I sighed. “It’s not my fault.” She remained silent. “Did Saizarbitoria explain?” I glanced up, and the Basquo nodded.

“I made my Uncle Al’s lasagna rustica; do you know how long that takes?”

“I’m sorry.”

“The Cheyenne Nation, your dog, and I are all drinking wine and talking about what a shit you are.”

“Dog is drinking wine?”

She exhaled audibly. “Well, I poured him some; so far he’s just looking at it.” There was a long pause on the line. “Sancho said it was something to do with the Feds-a body?”

“Yep, and we caught the jurisdiction.” I sighed again. “Seven-year-old boy, almost a decade deceased, but there’s a very big twist. The victim’s name is Owen White Buffalo.”

I glanced up and could see the Basquo’s dark eyes grow enormous, and he stopped chewing. I nodded to him briefly and then listened to the phone. It was, by far, the longest pause yet, and her voice sounded strained. “You’re shitting me.”

“I wish I was.”

Her pitch softened a little with the wonder of our predicament. “What does this have to do with the prisoner transport?”

“One of them may have been involved with the murder in a primary way.”

I listened as she readjusted the phone. “The Shade guy?”

“Yep.”

“Figures. The voices in that fucker’s head are singing barbershop.” It was quiet, and I listened to her breathe. “Here’s Henry-you better talk to him.”

I could hear her hand him the phone, and my lifelong buddy came on the line, a man with whom I’d endured the Wyoming public school system and Vietnam. “You are in trouble.”

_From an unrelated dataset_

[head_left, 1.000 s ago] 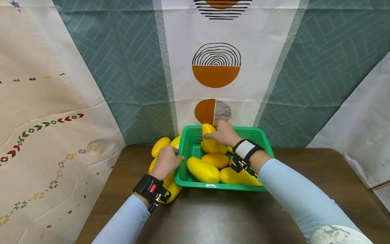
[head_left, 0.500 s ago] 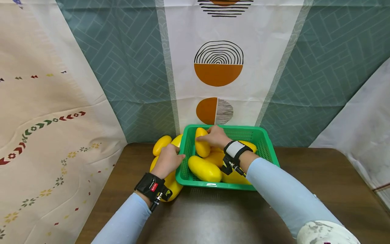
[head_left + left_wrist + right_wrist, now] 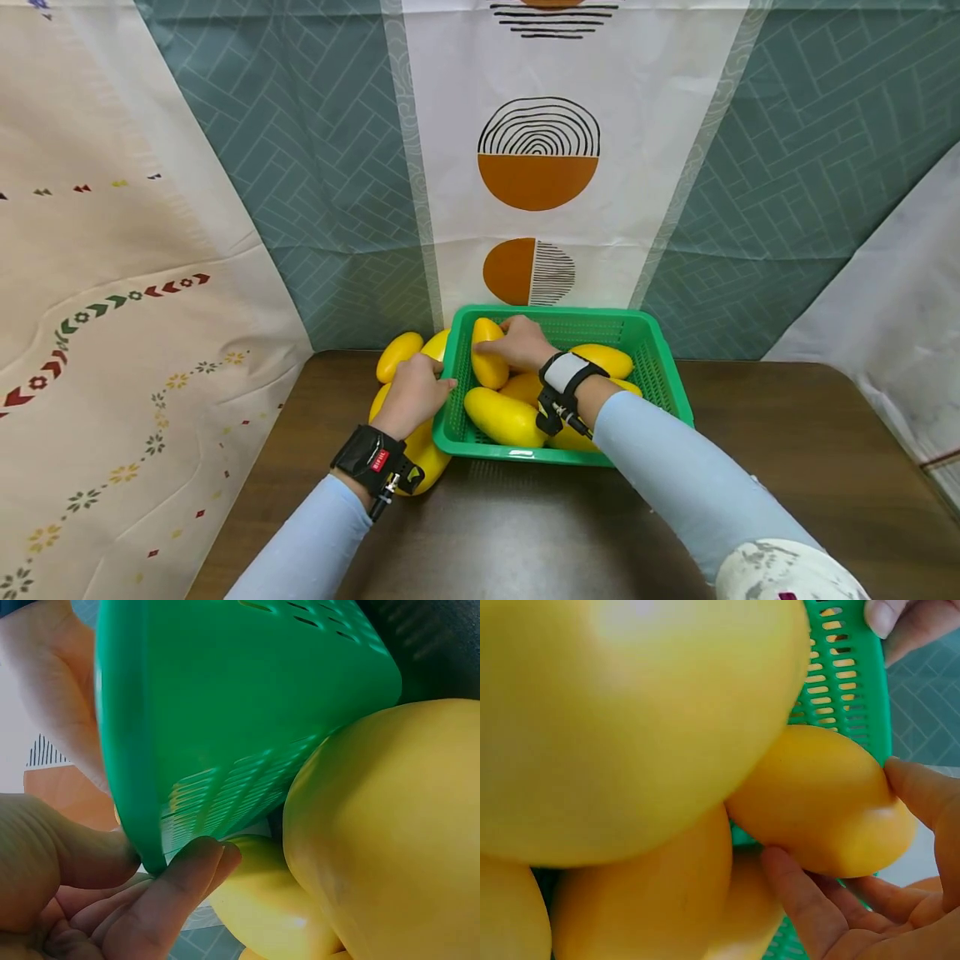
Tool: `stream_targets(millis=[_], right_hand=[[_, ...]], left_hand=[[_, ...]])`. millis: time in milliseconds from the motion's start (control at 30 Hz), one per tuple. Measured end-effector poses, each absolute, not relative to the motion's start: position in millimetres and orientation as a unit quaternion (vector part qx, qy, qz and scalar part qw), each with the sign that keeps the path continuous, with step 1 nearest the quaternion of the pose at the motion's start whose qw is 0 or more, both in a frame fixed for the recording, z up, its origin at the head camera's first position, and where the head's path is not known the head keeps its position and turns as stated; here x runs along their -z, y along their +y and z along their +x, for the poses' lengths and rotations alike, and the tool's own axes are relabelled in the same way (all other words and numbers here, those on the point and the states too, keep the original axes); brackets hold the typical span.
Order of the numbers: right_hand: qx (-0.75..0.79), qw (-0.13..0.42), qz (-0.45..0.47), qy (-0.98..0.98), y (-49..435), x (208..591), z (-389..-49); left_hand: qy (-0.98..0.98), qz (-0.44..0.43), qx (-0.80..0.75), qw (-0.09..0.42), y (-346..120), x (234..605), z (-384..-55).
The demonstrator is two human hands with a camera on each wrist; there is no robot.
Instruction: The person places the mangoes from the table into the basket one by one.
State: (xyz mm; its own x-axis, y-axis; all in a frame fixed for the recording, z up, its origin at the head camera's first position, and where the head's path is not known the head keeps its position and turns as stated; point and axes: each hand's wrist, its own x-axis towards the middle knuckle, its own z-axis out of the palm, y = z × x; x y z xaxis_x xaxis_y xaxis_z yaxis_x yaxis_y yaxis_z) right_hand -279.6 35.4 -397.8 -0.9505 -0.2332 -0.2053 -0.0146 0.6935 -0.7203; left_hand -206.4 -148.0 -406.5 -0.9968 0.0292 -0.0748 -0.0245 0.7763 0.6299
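Observation:
In the head view a green plastic basket (image 3: 600, 314) with slotted walls stands on the table, with several yellow mangoes in it. My left hand (image 3: 415, 396) pinches the basket's left rim, thumb on one side and fingers on the outer wall, as the left wrist view shows. With thumb and fingers on either side, my right hand (image 3: 525, 343) holds a mango (image 3: 487, 354) upright inside the back left corner. That held mango (image 3: 832, 802) lies close to the slotted wall in the right wrist view. A large mango (image 3: 504, 417) rests in front of it, near the basket's front wall.
Several more mangoes, one of them a small mango (image 3: 399, 357), lie on the brown table (image 3: 720, 483) outside the basket's left side, partly under my left hand. A patterned cloth (image 3: 352, 208) hangs right behind the basket. Another mango (image 3: 603, 361) sits at the basket's right.
My right hand has carried the mango left and down into the basket's back left corner, uncovering mangoes on the right. My left hand stays on the rim.

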Motion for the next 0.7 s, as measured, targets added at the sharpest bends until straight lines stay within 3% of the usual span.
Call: stream_targets(millis=[367,700], right_hand=[[0.379,0.164,-0.087,0.907,40.7,397.2,-278.2],[0.389,0.143,-0.094,0.905,87.8,376.2,-281.2]], left_hand=[[0.941,0.004,-0.335,0.041,-147.6,405.5,-206.3],[0.935,0.003,-0.352,0.042,-148.0,405.6,-204.8]])
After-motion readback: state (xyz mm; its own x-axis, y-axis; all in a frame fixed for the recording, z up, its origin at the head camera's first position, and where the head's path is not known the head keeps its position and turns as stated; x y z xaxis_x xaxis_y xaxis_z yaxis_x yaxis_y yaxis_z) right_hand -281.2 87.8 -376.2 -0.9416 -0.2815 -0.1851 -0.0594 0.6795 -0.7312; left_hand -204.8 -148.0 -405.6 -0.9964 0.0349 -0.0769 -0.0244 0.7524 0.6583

“More than you’ll ever know.” I explained the situation. “Do you have any idea if any of the White Buffalos had any children who might’ve disappeared about nine years ago?” I waited as he absorbed it all. I tried not to mention the four-hundred-pound Indian in the room. “Can you make some phone calls?”

“Yes.”

“Do you still have Eli’s number over in Hot Springs?”

“I do.”

“Could you check with him and then call me back here on Sancho’s cell?”